Diana Folsom in the Gallery
Diana Folsom in the Gallery

By Hollis Goodall, Curator of Japanese Art, Los Angeles County Museum of Art • September 5, 2012


Modern science, metaphysics, and ancient ideas of guiding forces in the universe inspire Diana Folsom’s painting. Materials draw her—the unifying elements that compose stars, planets, and human beings—and by their universal processes, linking these various elements through the media and the subject matter of her art.

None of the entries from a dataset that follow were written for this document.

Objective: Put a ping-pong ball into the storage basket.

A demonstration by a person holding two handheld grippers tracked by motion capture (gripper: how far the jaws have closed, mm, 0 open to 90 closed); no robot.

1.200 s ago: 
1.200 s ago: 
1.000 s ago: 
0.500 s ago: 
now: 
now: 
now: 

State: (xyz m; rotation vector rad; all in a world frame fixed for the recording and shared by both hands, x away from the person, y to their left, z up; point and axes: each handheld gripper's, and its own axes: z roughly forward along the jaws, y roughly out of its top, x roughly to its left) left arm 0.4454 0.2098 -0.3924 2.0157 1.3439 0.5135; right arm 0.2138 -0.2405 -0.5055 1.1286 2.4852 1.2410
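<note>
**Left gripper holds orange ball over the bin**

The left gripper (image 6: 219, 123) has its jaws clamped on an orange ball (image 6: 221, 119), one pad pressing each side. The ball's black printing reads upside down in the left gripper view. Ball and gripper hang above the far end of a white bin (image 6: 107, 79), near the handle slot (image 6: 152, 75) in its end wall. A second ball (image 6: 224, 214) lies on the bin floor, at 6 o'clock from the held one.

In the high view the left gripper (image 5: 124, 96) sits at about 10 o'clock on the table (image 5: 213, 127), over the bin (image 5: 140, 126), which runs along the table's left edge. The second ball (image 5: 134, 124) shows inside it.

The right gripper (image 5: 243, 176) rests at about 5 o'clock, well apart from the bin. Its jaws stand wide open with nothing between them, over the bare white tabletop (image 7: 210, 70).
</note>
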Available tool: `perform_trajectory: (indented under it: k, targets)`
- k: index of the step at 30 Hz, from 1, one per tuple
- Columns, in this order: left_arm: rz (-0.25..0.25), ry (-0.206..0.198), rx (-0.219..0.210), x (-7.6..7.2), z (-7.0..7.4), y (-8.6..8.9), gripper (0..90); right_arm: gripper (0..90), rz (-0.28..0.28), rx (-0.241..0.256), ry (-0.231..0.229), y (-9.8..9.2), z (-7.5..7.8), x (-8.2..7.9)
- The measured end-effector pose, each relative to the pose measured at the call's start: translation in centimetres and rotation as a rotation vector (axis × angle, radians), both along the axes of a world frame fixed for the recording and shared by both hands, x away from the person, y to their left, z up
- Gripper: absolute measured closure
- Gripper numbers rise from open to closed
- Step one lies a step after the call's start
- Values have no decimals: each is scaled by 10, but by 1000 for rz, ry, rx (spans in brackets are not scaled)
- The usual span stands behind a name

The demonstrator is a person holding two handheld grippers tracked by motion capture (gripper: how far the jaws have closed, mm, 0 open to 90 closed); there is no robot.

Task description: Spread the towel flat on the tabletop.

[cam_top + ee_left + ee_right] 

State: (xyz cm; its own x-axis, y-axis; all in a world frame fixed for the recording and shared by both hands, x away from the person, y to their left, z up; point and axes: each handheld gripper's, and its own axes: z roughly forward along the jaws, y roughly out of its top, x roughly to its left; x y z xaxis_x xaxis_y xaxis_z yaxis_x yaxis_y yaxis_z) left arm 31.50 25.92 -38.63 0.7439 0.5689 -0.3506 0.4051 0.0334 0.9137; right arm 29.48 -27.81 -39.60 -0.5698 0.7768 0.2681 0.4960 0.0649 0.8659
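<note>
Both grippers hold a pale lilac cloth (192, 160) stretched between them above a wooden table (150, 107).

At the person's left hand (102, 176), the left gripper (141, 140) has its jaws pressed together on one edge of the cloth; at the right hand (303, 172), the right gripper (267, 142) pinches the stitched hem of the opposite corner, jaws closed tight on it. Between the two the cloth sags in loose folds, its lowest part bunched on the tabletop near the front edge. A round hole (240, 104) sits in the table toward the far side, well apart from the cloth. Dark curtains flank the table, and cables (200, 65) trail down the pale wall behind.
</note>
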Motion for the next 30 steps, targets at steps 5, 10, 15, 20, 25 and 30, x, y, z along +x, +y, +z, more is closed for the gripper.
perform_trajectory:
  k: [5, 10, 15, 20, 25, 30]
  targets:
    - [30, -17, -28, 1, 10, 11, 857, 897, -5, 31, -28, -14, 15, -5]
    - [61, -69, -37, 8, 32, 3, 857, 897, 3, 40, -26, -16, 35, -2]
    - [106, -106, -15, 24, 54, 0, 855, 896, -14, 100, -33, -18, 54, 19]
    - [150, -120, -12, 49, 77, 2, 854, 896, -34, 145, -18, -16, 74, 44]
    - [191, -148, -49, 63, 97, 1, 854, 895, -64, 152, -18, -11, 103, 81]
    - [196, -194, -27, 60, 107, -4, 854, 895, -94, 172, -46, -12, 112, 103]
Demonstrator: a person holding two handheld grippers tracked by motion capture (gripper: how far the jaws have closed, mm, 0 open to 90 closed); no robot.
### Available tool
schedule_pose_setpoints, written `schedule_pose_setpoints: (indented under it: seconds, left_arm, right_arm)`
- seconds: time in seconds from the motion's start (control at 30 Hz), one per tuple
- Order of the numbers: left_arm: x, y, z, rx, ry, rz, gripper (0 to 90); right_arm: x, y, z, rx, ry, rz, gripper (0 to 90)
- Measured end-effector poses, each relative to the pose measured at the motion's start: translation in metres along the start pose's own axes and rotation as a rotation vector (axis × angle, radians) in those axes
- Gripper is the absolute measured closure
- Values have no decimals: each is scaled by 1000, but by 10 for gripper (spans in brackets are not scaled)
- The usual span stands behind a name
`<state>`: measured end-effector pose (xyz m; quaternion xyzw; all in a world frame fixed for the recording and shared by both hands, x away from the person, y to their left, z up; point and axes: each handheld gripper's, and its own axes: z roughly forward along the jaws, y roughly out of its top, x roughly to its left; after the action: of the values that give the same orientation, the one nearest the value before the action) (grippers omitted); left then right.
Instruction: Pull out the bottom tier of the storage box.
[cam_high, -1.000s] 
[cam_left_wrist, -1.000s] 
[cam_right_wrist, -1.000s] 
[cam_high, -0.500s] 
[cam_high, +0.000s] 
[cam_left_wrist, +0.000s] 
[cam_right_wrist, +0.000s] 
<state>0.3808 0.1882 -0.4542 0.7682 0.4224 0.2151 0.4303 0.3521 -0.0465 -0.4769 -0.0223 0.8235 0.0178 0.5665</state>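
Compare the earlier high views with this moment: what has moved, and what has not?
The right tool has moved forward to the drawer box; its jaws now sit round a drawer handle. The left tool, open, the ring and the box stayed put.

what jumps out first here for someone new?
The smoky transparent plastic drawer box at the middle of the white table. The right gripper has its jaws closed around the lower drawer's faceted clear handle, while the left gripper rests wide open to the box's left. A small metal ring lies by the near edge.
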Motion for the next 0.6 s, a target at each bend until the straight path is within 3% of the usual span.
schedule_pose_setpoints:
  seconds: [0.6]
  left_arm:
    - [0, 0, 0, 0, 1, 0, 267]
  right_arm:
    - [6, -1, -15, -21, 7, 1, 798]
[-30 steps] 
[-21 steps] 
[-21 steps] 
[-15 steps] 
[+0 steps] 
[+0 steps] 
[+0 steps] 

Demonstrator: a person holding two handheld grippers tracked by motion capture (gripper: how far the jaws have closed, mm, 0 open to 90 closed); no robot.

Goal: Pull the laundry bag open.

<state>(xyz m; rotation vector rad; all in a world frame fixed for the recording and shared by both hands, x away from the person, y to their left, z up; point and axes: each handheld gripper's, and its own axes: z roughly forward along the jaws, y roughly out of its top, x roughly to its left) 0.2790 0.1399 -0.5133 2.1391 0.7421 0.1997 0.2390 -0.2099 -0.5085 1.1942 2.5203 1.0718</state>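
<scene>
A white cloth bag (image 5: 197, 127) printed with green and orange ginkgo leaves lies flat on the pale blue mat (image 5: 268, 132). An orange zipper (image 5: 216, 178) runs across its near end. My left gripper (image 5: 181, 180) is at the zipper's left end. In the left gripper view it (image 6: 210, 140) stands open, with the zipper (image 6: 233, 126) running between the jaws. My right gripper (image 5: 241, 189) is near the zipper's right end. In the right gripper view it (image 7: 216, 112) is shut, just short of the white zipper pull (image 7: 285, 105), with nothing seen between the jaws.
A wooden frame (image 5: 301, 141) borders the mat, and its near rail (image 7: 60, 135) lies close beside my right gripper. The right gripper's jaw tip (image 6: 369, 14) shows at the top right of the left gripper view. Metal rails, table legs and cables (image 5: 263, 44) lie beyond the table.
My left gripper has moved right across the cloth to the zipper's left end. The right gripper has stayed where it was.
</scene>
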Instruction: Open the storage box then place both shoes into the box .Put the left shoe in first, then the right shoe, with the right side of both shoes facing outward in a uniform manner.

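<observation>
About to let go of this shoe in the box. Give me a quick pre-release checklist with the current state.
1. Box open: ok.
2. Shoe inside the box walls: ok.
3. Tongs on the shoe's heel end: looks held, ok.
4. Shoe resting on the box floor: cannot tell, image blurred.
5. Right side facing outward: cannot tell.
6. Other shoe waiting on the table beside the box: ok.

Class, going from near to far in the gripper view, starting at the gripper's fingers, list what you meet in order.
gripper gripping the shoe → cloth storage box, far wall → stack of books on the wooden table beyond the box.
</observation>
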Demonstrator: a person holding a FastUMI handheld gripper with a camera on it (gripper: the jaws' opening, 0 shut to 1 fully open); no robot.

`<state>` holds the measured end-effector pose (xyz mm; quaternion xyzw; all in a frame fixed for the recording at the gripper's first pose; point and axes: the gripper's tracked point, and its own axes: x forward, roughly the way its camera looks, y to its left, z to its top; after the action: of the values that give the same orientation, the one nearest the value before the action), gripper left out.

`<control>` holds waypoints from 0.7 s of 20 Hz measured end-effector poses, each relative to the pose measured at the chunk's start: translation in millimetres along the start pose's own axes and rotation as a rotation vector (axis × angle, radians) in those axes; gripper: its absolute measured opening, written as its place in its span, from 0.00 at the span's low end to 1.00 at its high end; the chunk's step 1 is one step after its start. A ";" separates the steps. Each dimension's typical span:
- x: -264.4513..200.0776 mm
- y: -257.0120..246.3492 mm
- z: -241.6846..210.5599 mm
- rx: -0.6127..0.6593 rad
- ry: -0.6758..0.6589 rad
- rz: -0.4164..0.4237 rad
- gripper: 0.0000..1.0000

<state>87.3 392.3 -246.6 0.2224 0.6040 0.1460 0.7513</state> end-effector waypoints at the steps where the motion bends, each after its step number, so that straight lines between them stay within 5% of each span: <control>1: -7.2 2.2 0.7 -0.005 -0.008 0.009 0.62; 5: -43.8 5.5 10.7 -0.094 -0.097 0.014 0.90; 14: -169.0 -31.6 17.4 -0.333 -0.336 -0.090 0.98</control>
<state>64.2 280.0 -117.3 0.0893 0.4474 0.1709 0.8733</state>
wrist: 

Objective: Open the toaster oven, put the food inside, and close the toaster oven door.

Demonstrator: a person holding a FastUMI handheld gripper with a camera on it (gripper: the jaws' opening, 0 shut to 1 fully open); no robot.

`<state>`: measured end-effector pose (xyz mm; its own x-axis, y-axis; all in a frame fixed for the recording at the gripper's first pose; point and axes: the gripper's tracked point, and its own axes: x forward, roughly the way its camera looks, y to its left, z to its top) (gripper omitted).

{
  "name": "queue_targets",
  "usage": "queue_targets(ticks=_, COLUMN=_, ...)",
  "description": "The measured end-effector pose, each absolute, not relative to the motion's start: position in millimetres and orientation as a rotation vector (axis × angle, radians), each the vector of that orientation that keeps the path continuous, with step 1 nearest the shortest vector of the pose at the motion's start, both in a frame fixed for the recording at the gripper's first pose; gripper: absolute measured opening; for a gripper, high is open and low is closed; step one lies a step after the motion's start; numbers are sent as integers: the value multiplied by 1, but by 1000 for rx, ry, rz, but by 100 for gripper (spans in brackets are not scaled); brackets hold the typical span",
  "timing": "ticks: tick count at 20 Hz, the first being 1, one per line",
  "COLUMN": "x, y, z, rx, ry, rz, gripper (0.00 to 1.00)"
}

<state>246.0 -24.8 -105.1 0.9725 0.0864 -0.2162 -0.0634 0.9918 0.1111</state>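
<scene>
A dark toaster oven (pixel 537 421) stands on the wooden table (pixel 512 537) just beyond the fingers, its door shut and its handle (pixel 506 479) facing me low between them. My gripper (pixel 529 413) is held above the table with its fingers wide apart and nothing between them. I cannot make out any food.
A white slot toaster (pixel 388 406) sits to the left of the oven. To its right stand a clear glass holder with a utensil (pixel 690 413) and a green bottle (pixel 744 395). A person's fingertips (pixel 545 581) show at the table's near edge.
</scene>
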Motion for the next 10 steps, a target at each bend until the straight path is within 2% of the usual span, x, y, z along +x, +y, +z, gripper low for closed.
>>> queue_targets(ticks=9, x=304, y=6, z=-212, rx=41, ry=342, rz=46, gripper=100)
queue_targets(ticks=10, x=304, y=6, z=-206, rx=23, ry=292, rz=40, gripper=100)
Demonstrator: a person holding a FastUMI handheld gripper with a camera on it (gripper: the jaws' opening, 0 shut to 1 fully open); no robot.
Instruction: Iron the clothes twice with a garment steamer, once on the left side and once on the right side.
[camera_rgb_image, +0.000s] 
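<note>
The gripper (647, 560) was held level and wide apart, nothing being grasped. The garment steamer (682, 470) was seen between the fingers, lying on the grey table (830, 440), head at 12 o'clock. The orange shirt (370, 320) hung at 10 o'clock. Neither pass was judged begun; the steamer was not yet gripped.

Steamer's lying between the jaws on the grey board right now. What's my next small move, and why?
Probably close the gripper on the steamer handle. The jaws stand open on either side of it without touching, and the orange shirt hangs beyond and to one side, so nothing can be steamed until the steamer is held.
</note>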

In her “StarFlower” series, Ms. Folsom paints images of stars—gastric cataclysms of new stars forming or old stars dying—which in deep space take on forms reminiscent of flowers as they explode or implode, emitting gaseous petals of interstellar dust. Here, Ms. Folsom draws parallels between the cosmic and the terrestrial. In a companion series, “DirtVortex,” Ms. Folsom employs soil of significant origin. On top of the soil, she drizzles various tones of resin-bound pigment that complement the original color of the soil in spiraling lines that draw one’s eye to the painting’s core. William Bryant Logan, in Dirt says, “All that is living burns.” Life forms burn carbon for energy, plants absorb heat through photosynthesis, and stars generate heat that creates life-giving light. Whether in a clover or a space field, flowers and stars punctuate their surroundings with brilliant, saturated color and light, sharing their life cycles of growth, blossoming, withering, and death, then recombining to create new life. These deep connections form the impetus for Ms. Folsom’s painting.


Ms. Folsom paints with materials of special meaning, selecting soils from places of family, cultural or historical significance, or personal memory to mix into her layered pigments and resins. Working with brushes, steering the pigments as they flow across the painting surface, and sometimes terraforming with her hands, Folsom layers and manipulates the materials to express the idea of a natural process. Her technique and imagery place Ms. Folsom within the California Flow Painting genre, as Peter Frank defined it. Again, William Bryant Logan in Dirt states this “is not a world of isolated things but of processes in concert.” From this inspiration, Ms. Folsom begins her work.